Problem requirements:
Hunt for the word "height" across the entries below, copying each line that holds it.

Source data
>>>

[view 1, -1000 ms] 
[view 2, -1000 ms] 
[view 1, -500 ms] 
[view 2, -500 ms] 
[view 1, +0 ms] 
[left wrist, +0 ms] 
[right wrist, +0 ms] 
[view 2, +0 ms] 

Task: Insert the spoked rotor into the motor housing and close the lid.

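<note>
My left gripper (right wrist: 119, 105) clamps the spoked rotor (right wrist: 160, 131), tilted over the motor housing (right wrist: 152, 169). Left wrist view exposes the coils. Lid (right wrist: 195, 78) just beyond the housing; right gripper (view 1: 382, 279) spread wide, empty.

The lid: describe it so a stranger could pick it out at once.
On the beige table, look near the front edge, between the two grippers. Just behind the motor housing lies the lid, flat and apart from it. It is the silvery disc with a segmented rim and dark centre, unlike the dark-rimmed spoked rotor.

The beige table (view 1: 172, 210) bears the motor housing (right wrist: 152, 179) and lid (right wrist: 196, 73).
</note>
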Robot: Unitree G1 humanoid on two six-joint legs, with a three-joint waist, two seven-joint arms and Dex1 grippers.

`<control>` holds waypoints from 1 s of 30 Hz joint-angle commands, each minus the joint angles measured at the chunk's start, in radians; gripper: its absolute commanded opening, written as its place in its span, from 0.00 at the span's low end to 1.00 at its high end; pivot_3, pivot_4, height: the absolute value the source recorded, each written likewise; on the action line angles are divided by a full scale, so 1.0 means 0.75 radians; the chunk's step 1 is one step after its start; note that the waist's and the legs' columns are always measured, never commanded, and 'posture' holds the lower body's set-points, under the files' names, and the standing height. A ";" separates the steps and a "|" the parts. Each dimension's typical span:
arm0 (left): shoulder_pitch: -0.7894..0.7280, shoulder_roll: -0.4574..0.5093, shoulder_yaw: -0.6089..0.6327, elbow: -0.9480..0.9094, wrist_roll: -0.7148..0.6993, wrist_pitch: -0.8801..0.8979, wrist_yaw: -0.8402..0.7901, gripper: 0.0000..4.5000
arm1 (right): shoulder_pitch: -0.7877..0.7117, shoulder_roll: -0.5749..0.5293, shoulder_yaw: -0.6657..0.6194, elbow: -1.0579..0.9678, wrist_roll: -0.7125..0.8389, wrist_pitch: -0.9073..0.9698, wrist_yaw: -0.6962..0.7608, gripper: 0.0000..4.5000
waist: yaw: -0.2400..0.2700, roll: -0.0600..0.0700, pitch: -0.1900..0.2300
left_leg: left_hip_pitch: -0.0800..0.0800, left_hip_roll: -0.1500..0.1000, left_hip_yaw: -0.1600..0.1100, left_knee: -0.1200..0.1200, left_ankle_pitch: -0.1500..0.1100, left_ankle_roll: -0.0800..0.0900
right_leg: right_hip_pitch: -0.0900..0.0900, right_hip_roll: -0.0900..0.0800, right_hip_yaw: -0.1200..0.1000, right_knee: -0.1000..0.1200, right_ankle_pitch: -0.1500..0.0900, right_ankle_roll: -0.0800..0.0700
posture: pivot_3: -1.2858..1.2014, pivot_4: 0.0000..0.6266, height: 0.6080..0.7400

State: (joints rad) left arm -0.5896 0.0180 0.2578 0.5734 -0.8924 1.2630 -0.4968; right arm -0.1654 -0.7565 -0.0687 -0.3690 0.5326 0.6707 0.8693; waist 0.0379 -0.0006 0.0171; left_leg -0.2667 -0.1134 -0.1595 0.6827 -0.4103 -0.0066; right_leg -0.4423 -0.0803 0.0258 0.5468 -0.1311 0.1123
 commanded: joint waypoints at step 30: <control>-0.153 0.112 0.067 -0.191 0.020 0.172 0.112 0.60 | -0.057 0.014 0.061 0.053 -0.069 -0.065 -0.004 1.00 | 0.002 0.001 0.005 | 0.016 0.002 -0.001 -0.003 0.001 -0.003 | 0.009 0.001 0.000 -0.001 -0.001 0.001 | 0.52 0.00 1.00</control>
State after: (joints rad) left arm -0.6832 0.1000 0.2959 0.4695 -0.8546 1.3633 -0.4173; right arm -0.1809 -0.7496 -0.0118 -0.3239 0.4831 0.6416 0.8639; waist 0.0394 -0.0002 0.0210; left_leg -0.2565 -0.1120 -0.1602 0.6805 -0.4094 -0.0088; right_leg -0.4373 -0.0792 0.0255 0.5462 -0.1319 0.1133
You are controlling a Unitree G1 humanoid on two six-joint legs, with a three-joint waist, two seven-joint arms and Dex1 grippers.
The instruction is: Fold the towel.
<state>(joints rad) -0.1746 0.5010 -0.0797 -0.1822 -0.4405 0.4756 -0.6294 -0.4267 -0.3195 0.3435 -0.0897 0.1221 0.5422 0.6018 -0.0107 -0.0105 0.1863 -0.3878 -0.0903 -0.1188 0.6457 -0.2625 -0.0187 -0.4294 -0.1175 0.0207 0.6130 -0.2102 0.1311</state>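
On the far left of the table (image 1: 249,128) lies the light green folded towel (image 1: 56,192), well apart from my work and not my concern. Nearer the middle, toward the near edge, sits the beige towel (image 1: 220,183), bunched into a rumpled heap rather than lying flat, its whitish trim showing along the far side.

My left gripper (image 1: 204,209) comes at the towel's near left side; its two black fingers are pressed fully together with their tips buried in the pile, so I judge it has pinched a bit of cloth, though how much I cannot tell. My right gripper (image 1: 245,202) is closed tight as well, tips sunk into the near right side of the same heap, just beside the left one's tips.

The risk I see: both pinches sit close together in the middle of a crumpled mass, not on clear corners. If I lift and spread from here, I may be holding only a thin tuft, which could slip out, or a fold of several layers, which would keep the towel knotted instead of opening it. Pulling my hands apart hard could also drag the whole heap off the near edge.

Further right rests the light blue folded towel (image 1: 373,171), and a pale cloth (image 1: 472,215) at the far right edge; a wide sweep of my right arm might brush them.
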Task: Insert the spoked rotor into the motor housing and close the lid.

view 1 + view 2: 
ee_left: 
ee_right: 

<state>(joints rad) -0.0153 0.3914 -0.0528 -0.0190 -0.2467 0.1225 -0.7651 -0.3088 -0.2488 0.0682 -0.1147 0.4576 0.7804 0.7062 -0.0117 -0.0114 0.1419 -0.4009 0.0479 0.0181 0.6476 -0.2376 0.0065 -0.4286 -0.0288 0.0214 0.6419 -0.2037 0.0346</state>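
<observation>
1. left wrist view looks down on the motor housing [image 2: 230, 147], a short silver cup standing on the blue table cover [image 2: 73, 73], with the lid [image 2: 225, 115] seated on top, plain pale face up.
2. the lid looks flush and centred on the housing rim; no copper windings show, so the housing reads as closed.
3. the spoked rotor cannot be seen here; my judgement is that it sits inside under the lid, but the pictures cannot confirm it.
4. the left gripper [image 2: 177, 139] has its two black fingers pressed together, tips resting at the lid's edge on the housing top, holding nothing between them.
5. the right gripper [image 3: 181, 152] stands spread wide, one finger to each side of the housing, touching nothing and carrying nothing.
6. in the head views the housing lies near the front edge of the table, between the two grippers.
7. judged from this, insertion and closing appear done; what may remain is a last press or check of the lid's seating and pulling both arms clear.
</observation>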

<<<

Answer space:
`<control>` holds waypoints from 1 s of 30 Hz joint-angle commands, each minus the joint angles measured at the chunk's start, in radians; gripper: its absolute commanded opening, written as its place in its span, from 0.00 at the span's low end to 1.00 at its high end; pivot_3, pivot_4, height: the absolute value the source recorded, each written likewise; on the action line angles are divided by a full scale, so 1.0 means 0.75 radians; the chunk's step 1 is one step after its start; note that the waist's and the legs' columns are always measured, never commanded, and 'posture' holds the lower body's set-points, under the files' names, and the standing height. A ";" separates the steps and a "|" the parts. Each dimension's typical span:
posture: pivot_3: -1.2858..1.2014, pivot_4: 0.0000..0.6266, height: 0.6080..0.7400

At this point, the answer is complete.